Schwerer als solche taktische Manöverkritik wiegen Urteile wie die des Politologen Adolph Reed (von der New School for Social Research in New York). Reed hat West schon vor Jahren vorgeworfen, er phantasiere von einer »ursprünglichen organischen Gemeinschaft« der Afro-Amerikaner, mit einer »intakten Sozialstruktur, gemeinsamen Werten« und einer »black love ethic«. Schuld an der gegenwärtigen Krise in den multi-ethnischen Großstädten ist nach Ansicht von West »der Nihilismus« vor allem unter jungen schwarzen Männern (die Folge: Drogenkonsum, uneheliche Kinder, etc.), eine Analyse«, die sich an die reaktionäre Rede vom »moralischen Niedergang« anschließt.

Damit hat sich West weit von seinen christlich-marxistischen Anfängen in den achtziger Jahren entfernt. Mittlerweile nennt er sich Radikaldemokrat, ist aber de facto längst beim Kommunitarismus gelandet. Sowohl West als auch Gates werben seit vielen Jahren für eine Verständigung zwischen African Americans und Jewish Americans, also für eine Wiederbelebung der Allianz aus den Tagen der Bürgerrechtsbewegung. Beide Professoren positionieren sich deutlich gegen Antisemitismus. So arbeitet West eng mit Michael Lerner zusammen, dem Herausgeber der jüdischen Zeitschrift Tikkun, die mittlerweile allerdings zu einem Fanzine für Clinton-Bewunderer und Kommunitaristen verkommen ist.

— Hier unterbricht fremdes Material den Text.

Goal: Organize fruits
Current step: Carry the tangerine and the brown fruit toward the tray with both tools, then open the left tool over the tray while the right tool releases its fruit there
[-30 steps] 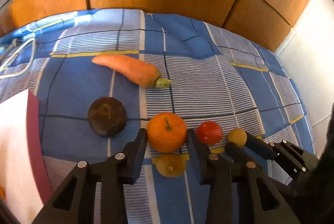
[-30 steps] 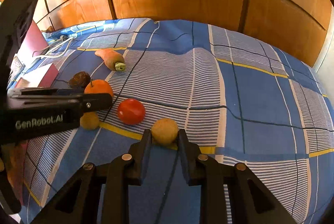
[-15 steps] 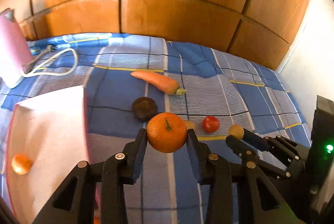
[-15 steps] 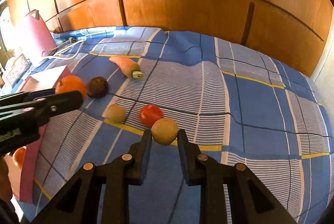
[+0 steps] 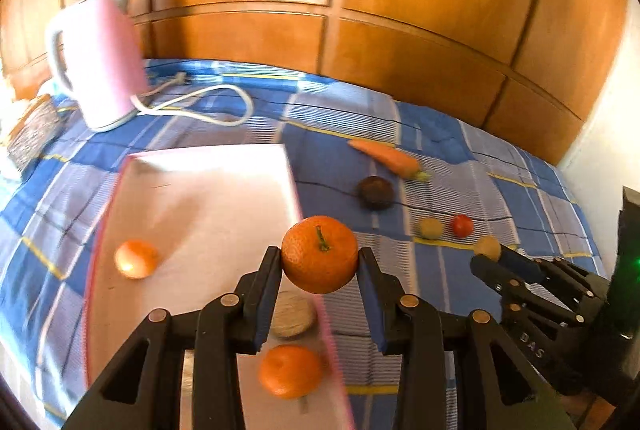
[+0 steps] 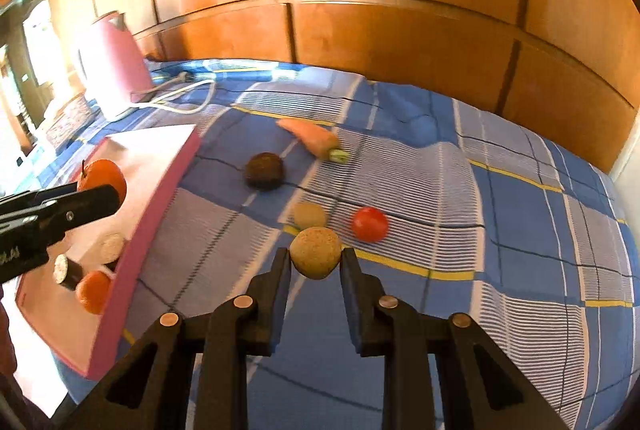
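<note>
We have the left gripper (image 5: 320,262) clamped on a mandarin orange (image 5: 319,254), both pads tight against its sides, and we hold it in the air above the right edge of the pink tray (image 5: 192,189). In that tray lie two more oranges, one near the left side (image 5: 136,258) and one at the near end (image 5: 290,370), plus a beige round fruit (image 5: 291,314) just behind the near one. Our right gripper (image 6: 316,262) pinches a tan round fruit (image 6: 316,252), lifted clear of the blue checked bedspread (image 6: 500,230). On the cloth beyond it sit a red tomato (image 6: 370,224), another tan fruit (image 6: 309,216), a dark brown fruit (image 6: 265,170) and a carrot (image 6: 310,135). A pink kettle (image 5: 98,59) stands at the far left, its white cord (image 5: 200,105) trailing across the cloth.
</note>
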A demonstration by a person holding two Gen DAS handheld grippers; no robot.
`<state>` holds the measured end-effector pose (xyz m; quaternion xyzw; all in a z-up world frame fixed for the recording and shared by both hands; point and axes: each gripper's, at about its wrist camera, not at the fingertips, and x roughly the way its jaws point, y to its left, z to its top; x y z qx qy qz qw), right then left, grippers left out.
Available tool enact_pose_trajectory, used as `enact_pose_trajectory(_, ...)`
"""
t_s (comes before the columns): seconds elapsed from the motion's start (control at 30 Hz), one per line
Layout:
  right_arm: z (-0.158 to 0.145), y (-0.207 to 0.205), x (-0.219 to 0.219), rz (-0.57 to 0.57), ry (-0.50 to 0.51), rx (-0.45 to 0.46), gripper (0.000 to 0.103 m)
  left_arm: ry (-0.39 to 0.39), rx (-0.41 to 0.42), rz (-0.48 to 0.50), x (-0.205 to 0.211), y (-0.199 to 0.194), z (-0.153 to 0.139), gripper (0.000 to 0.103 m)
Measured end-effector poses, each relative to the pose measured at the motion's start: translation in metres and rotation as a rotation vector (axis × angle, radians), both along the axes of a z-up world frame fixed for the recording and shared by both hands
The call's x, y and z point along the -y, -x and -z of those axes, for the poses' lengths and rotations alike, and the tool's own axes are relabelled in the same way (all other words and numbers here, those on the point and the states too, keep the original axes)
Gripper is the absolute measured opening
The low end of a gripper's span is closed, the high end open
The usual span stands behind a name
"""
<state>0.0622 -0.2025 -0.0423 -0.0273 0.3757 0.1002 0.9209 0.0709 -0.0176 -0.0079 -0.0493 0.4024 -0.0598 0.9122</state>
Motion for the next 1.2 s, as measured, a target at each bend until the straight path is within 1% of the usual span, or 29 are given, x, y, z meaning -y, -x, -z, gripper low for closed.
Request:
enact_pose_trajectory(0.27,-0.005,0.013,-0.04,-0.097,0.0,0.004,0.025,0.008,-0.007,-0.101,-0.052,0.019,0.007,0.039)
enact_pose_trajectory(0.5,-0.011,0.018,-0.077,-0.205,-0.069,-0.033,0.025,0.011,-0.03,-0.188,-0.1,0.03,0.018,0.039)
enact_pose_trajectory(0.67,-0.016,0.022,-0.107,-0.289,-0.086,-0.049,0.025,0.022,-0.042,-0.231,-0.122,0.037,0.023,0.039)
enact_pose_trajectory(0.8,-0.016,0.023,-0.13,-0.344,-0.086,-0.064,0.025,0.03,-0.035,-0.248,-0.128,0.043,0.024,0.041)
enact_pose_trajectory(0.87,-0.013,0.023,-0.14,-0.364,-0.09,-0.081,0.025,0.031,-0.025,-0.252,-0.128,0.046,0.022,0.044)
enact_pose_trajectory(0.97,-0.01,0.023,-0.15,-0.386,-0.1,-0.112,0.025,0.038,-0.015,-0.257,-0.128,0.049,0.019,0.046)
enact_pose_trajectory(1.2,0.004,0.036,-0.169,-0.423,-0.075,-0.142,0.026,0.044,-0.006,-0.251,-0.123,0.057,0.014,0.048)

Entsprechend spielt sich West beim Black-Jewish Dialogue stets als Sprecher (wenn nicht gar Prophet) der »schwarzen Gemeinschaft« auf.

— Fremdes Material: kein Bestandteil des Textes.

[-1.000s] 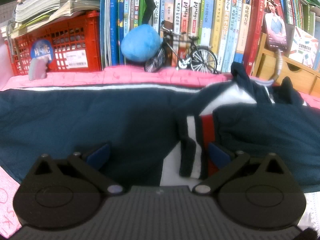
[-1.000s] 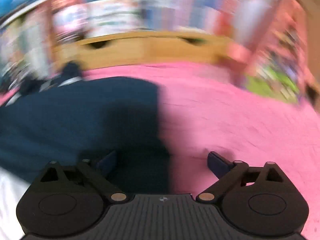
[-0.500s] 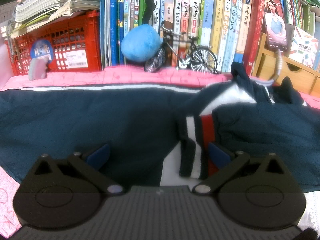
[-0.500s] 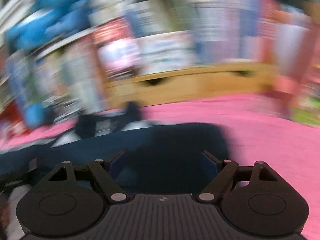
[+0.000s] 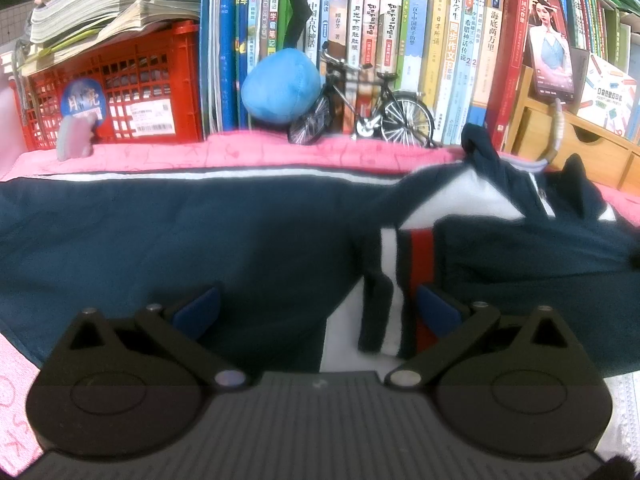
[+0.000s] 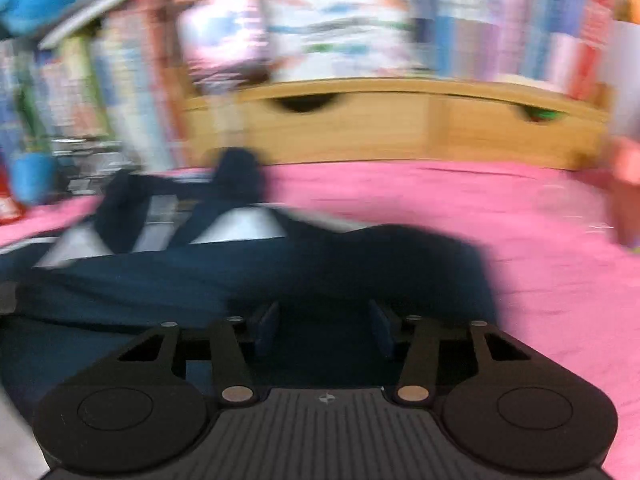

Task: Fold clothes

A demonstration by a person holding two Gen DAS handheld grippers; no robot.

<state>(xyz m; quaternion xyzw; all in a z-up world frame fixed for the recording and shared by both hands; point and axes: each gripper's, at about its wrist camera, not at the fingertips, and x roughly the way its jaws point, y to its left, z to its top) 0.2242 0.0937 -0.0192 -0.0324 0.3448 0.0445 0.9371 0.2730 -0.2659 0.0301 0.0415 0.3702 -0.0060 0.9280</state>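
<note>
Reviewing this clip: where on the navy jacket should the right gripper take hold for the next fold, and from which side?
Probably the jacket's right-hand edge, where navy cloth ends against the pink cover. Come in from that bare pink side, low and angled down: the edge there lies flat and free, so one finger can slip under. The right gripper is already there, jaws closing with cloth between them. The bunched collar looks harder to pinch cleanly.

a pink cloth (image 5: 240, 156) is spread over the table. along its far edge a row of upright books (image 5: 400, 32) is lined up. at the far left corner a red plastic crate (image 5: 152, 80) is set, topped with stacked papers (image 5: 104, 4). a blue plush ball (image 5: 280, 88) and a model bicycle (image 5: 368, 112) are placed just beside each other before the books. a wooden drawer unit (image 6: 400, 124) is seen toward the far right.
</note>
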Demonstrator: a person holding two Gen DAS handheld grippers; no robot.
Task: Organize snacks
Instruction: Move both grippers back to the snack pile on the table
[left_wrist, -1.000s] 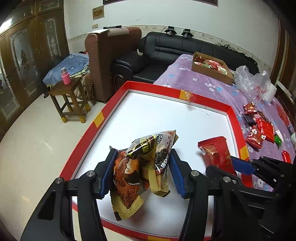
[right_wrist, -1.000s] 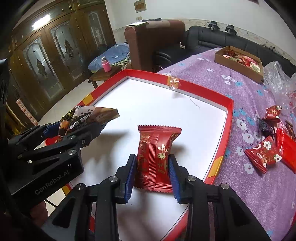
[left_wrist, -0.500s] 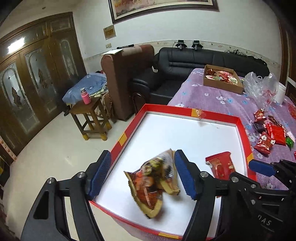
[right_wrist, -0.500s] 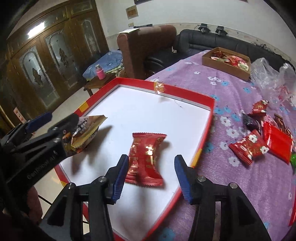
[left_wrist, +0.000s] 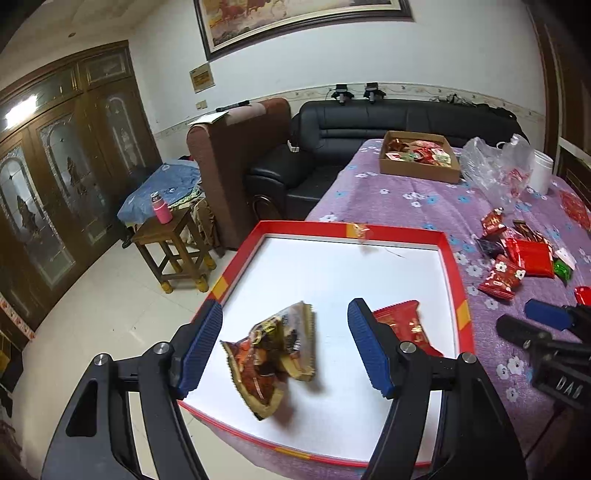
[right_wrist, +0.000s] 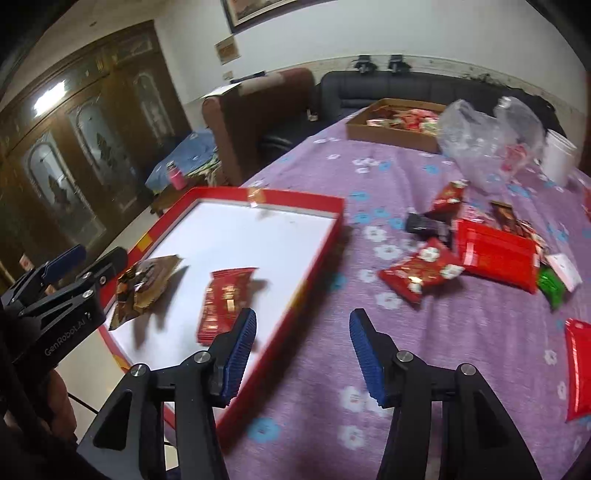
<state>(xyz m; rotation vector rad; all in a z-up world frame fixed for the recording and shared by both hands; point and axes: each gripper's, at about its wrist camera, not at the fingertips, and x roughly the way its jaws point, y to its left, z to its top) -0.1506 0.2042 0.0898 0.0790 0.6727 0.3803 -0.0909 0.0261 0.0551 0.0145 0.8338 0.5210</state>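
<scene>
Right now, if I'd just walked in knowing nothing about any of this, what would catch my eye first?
Probably the red-rimmed white tray at the edge of the purple flowered tablecloth, with a brown-and-gold snack bag and a red snack packet lying in it. Two black claws with blue pads hang open over it, the left claw above the brown bag, the right claw off the tray's right side. More red packets lie scattered on the cloth further right.
</scene>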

Um diese »black community« zu konstruieren und zu festigen, scheut West allerdings auch nicht vor einem Dialog mit den unappetitlichsten Antisemiten zurück. So saß er 1995 beim Million Man March, einer gigantischen Patriarchats-Party der afro-amerikanischen Nation of Islam und ihres Predigers Louis Farrakhan, als Aushängeschild der »Linken« auf dem Podium.

Außer mit dem Poker um akademische Spitzenkräfte hatte Harvard-Präsident Summers in den vergangenen Monaten auch mit einer Living-Wage-Kampagne zu tun. Die Löhne der Geringverdiener auf dem Campus (Putzkräfte, Wachpersonal, Hausmeister etc.) sollten im teuren Boston auf ein existenzsicherndes Niveau von mindestens 15 Dollar die Stunde angehoben werden, forderten Gewerkschaften und Studierendengruppen. In der vergangenen Woche entschied Summers: Die Löhne steigen von 10,83 auf 11,30 Dollar.